Adoption Choices: Herding Dog Breeds
If you're looking for a hard-working, devoted furry friend, a dog from the herding breed may be perfect choice for you.
There are many herding dog breeds, from a tall German Shepherd to a short corgi, and while these pups are some of the most loyal, they also have traits that may not make them the right choice for certain people and families.
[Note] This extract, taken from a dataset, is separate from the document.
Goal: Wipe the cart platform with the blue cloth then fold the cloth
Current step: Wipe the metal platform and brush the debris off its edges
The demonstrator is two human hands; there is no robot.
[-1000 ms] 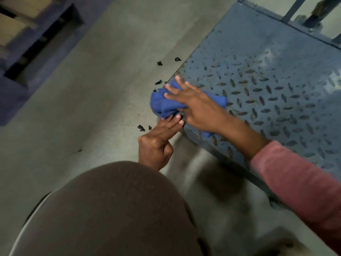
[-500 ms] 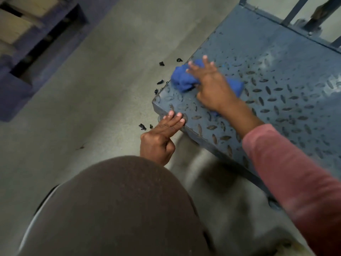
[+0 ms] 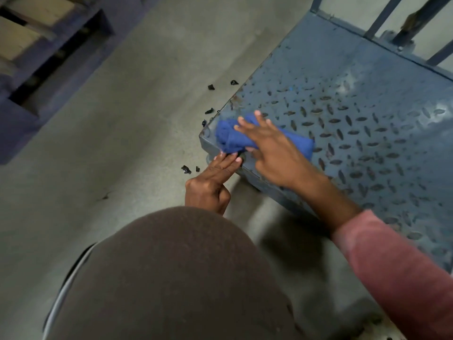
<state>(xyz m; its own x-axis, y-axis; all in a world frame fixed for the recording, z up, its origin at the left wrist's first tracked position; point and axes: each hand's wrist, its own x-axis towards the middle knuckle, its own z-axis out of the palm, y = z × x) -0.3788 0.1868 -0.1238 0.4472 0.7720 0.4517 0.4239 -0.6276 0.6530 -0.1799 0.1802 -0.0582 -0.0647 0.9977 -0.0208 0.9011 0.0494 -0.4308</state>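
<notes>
We look down on a person's right hand (image 3: 274, 153), which lies flat with its fingers straight and spread, pressing down on a blue cloth (image 3: 228, 139). Nothing is gripped; the palm and fingers simply cover the cloth's middle. The cloth is bunched and crumpled. It sits on the near left corner of the cart platform (image 3: 355, 106), with its left end close to the edge and its right end showing past the wrist. Just below it we see the left hand (image 3: 210, 186). 2 of its fingers (image 3: 226, 164) reach out straight and touch the rim of the platform at that same corner, right under the cloth. The other fingers are tucked toward the palm and hold nothing. A pink sleeve (image 3: 392, 266) covers the right forearm.

The platform is blue-grey metal with a raised tread pattern, worn and dull in patches. At its far side we see upright metal bars (image 3: 382, 18). Beside the corner, on the grey concrete floor (image 3: 122, 155), lie several small black fragments (image 3: 185, 169), scattered apart from each other. At the upper left stands a dark blue frame (image 3: 14, 133) holding pale wooden boards (image 3: 19, 42). A brown garment (image 3: 171, 278) fills the bottom of our view
</notes>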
Some of these breeds, such as the border collie, are popular choices for a pet because of their joyful, energetic qualities. Before meeting and falling in love with one, see if their personalities and care requirements match with what you can provide for your new fur baby.
What Are Herding Dogs?
Herding dogs were once classified for their ability to round up different herds of farm animals including cattle, sheep and goats. They were originally turned to ensure that none of the farm animals strayed from their territory, and then would "herd" them together so they would move as one. These dogs were vital to helping farmers tend to their livestock, as well as protect them from predators. There are a number of dogs within the herding classification. Below are just a few of the more common ones:
- Australian Shepherd
- Border collie
- German Shepherd
- Old English sheepdog
- Pembroke Welsh corgi
- Shetland sheepdog
For a full list of breeds within this classification, click the AKC link in the below paragraph.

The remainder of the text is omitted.